(RECORDED INFORMATION)

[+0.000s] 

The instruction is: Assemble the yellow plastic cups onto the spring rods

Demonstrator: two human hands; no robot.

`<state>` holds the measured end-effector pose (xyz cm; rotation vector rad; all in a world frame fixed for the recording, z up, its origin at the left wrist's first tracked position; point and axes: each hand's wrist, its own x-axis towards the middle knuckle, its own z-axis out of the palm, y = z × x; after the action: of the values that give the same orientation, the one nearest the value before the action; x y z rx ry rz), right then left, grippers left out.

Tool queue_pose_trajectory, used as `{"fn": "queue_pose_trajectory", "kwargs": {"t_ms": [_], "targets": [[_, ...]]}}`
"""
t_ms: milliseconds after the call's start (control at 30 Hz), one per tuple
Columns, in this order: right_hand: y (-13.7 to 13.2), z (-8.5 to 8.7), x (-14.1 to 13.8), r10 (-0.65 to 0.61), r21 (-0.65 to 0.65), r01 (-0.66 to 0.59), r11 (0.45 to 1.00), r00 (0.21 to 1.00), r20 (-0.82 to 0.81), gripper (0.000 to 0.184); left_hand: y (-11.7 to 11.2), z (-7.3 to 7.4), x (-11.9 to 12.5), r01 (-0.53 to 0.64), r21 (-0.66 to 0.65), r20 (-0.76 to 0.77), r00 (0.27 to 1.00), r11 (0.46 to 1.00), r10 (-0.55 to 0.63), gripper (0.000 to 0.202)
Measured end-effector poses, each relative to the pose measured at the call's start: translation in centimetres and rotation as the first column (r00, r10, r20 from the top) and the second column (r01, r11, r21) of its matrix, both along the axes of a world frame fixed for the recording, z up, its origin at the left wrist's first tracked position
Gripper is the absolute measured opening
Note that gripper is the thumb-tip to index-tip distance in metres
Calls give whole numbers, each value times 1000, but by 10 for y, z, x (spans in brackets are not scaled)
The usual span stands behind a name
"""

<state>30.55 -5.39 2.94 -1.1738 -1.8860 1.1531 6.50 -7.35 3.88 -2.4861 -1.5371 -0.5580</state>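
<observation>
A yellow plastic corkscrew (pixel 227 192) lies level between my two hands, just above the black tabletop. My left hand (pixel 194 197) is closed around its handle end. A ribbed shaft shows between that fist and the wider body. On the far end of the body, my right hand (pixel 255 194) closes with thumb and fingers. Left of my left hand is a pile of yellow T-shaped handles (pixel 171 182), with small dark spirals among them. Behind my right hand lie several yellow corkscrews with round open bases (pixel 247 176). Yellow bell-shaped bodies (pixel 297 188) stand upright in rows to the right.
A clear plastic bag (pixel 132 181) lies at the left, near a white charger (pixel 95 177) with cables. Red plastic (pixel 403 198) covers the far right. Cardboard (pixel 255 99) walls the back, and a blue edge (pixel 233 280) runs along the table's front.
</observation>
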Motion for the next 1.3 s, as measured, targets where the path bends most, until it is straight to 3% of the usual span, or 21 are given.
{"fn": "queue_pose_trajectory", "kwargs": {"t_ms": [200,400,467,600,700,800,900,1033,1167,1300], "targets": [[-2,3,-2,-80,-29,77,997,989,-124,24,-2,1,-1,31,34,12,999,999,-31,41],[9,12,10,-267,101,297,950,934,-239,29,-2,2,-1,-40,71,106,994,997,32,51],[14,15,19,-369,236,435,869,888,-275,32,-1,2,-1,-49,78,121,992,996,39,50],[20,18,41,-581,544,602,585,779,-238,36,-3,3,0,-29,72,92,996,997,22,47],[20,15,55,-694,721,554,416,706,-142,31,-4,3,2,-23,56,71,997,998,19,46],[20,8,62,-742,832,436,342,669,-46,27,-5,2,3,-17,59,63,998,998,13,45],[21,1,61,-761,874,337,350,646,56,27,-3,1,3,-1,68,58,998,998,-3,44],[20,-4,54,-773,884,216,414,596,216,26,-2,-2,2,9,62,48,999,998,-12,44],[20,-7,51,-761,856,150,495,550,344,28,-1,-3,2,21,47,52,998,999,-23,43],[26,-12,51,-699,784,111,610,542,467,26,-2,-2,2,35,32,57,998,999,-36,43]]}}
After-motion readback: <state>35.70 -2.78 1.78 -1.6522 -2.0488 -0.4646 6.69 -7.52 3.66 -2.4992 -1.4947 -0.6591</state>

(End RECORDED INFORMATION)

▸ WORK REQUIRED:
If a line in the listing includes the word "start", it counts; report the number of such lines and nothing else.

▸ EXERCISE RESPONSE:
2